# WORK INSTRUCTION:
Set down the complete data exactly as it appears below.

# AVAILABLE DATA:
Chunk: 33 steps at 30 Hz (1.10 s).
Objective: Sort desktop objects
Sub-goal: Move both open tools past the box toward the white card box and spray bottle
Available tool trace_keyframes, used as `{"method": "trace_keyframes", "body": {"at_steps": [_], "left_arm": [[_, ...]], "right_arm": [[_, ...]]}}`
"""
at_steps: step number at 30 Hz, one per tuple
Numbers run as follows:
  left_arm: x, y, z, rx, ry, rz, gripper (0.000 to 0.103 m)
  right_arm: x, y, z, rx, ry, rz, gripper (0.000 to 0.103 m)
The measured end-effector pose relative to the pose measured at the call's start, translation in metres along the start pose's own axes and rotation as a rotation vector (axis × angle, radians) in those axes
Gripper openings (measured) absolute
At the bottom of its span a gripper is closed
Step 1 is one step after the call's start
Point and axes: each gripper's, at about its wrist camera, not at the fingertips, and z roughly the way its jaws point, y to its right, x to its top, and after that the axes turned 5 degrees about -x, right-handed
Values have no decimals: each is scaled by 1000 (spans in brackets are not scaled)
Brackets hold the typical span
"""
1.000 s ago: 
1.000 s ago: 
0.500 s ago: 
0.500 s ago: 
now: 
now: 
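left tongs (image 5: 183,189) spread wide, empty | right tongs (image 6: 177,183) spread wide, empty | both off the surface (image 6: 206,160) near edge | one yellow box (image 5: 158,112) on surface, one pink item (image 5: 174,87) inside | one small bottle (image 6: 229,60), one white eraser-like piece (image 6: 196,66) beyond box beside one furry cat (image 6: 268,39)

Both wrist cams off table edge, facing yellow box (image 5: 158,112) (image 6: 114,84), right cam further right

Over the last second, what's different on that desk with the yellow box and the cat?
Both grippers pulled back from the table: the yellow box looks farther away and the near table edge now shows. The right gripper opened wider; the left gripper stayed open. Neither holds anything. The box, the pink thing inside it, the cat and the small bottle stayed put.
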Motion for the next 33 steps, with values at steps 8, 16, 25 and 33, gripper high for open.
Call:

# WRITTEN ANSWER:
Chunk: 33 steps at 30 Hz (1.10 s).
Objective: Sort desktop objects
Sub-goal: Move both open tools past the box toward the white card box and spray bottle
Available tool trace_keyframes, used as `{"method": "trace_keyframes", "body": {"at_steps": [_], "left_arm": [[_, ...]], "right_arm": [[_, ...]]}}`
"""
at_steps: step number at 30 Hz, one per tuple
Numbers run as follows:
  left_arm: x, y, z, rx, ry, rz, gripper (0.000 to 0.103 m)
  right_arm: x, y, z, rx, ry, rz, gripper (0.000 to 0.103 m)
The measured end-effector pose relative to the pose measured at the call's start, translation in metres along the start pose's own axes and rotation as a rotation vector (axis × angle, radians) in those axes
Gripper openings (measured) absolute
At the bottom of its span a gripper is closed
Step 1 is one step after the call's start
Point and axes: each gripper's, at about its wrist camera, not at the fingertips, and z roughly the way its jaws point, y to its right, x to its top, and after that the axes turned 5 degrees about -x, right-handed
Values have no decimals: each is scaled by 1000 (spans in brackets are not scaled)
Brackets hold the typical span
"""
1.000 s ago: 
1.000 s ago: 
0.500 s ago: 
0.500 s ago: 
now: 
now: 
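left tongs (image 5: 183,189) spread wide, empty | right tongs (image 6: 177,183) spread wide, empty | both off the surface (image 6: 206,160) near edge | one yellow box (image 5: 158,112) on surface, one pink item (image 5: 174,87) inside | one small bottle (image 6: 229,60), one white eraser-like piece (image 6: 196,66) beyond box beside one furry cat (image 6: 268,39)

Both wrist cams off table edge, facing yellow box (image 5: 158,112) (image 6: 114,84), right cam further right

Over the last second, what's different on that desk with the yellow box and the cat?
Both grippers pulled back from the table: the yellow box looks farther away and the near table edge now shows. The right gripper opened wider; the left gripper stayed open. Neither holds anything. The box, the pink thing inside it, the cat and the small bottle stayed put.
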Motion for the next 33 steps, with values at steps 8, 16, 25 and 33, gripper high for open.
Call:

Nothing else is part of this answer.